**PROBLEM TO SOLVE**
In the data, find the word "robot" and copy out every line that has it.

**SUPPLIED INFORMATION**
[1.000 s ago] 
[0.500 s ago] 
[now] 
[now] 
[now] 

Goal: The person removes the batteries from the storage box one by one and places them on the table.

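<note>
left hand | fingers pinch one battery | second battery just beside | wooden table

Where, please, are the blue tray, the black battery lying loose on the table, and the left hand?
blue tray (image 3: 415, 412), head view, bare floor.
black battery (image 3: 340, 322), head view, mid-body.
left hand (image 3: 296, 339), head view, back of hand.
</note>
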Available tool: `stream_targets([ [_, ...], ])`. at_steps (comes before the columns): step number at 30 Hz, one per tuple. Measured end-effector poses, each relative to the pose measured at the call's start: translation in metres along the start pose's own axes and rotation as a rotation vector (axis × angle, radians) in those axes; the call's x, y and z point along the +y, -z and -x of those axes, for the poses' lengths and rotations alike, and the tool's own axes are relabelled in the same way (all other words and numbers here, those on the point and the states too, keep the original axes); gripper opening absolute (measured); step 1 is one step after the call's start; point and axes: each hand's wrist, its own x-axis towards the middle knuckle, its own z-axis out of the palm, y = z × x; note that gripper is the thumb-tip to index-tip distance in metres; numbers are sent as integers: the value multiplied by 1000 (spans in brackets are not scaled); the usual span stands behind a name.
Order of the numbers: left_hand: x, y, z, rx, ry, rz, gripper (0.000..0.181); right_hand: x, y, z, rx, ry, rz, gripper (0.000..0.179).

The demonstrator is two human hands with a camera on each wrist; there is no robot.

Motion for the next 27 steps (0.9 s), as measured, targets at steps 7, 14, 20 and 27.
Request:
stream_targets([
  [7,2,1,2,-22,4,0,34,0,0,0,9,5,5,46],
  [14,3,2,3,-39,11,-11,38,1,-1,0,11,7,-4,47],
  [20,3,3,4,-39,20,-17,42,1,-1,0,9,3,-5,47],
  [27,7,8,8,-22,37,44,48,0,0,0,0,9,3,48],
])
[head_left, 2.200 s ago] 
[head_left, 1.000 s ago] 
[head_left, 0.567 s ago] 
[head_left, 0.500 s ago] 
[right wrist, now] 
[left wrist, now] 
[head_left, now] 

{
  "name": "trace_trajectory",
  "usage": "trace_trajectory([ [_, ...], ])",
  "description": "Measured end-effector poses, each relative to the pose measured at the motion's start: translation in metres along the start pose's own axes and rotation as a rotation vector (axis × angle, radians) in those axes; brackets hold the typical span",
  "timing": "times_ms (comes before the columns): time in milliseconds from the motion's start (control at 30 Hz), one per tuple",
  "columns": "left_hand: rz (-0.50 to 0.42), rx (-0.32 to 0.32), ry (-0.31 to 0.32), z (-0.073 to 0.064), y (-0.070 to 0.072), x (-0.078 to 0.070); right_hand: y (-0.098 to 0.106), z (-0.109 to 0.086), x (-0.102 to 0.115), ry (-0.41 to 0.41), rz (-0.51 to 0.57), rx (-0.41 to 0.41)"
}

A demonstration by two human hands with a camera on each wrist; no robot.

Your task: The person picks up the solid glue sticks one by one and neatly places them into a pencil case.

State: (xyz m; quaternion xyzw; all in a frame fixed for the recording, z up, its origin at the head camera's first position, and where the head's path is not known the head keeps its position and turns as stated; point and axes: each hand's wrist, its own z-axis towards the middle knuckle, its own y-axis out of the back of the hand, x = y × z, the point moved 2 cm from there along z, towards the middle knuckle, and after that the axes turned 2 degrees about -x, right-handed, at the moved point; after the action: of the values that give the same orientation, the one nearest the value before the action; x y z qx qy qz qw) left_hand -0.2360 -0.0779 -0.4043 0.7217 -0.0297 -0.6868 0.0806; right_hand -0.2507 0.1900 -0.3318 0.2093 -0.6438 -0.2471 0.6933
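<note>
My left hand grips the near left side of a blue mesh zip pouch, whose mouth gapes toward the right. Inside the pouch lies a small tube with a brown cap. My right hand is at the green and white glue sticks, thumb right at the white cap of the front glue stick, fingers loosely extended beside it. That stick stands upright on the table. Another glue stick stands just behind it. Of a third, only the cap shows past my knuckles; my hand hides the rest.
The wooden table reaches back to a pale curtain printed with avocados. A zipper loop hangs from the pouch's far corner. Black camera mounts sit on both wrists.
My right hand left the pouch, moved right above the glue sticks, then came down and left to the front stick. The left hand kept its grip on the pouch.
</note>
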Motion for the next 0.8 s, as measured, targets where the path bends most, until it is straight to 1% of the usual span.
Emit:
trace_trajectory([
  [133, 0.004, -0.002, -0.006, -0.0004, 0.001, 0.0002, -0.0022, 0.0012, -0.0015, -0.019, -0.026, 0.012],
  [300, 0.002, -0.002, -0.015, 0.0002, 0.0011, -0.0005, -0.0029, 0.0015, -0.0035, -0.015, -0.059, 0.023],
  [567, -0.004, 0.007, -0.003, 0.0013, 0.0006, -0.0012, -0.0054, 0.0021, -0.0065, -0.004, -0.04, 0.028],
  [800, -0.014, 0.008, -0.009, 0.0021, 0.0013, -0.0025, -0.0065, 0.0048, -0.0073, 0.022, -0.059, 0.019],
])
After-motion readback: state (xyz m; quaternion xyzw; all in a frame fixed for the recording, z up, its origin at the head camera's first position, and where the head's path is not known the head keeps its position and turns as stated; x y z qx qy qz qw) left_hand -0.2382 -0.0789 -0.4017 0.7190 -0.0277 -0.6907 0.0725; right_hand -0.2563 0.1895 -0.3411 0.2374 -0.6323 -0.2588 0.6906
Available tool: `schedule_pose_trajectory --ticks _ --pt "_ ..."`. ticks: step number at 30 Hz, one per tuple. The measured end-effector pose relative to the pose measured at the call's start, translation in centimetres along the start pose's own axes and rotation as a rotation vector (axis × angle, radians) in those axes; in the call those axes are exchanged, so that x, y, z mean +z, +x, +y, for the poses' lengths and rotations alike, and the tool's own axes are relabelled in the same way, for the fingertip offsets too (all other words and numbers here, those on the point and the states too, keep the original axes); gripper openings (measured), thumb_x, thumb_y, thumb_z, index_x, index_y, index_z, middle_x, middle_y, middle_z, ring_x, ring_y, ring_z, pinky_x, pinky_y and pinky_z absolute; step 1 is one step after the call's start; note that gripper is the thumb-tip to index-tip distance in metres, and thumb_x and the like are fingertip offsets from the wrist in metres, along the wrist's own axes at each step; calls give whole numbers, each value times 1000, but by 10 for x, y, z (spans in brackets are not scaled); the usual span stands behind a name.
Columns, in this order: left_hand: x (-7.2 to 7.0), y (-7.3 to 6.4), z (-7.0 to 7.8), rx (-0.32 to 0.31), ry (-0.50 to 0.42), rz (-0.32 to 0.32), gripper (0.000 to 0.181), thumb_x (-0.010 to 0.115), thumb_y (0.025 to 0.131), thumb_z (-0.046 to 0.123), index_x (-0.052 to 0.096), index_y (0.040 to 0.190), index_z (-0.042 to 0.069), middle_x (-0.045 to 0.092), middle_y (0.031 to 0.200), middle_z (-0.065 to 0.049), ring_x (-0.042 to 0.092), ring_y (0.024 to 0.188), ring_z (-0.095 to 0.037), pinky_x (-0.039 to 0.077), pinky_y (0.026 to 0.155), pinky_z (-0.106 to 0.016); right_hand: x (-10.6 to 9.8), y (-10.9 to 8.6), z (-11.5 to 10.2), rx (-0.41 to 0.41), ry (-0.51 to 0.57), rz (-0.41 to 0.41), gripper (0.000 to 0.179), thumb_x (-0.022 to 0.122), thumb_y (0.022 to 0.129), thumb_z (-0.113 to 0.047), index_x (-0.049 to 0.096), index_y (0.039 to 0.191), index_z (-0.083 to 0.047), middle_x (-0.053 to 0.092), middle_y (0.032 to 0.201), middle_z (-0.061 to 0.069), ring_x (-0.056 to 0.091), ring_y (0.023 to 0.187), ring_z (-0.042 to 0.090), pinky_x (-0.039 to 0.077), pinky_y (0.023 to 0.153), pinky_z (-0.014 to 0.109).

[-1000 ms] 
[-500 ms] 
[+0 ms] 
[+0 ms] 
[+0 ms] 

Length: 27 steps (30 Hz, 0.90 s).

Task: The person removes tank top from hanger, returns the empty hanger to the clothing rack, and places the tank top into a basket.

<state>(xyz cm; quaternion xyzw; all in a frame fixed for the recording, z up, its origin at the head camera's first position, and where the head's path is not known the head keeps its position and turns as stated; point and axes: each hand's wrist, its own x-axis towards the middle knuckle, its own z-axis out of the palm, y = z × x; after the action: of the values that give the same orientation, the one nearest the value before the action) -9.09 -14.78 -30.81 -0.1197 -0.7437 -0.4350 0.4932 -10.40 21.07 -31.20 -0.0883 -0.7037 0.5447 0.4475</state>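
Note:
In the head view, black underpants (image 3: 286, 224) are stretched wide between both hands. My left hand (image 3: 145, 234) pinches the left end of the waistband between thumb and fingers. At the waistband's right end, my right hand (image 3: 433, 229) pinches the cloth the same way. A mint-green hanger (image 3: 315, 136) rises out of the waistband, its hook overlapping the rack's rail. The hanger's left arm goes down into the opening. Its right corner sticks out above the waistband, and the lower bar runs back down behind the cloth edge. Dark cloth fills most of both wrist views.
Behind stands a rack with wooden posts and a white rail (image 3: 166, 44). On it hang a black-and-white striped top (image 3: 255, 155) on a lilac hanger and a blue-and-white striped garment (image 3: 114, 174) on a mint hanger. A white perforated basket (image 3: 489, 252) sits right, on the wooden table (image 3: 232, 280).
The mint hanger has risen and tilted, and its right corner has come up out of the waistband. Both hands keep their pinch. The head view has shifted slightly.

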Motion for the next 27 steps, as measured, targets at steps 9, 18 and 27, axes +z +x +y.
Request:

**ANSWER FOR THIS EXERCISE**
The demonstrator is two human hands with a camera on each wrist; there is no robot.
A demonstration by two human hands with a camera on each wrist; no robot.

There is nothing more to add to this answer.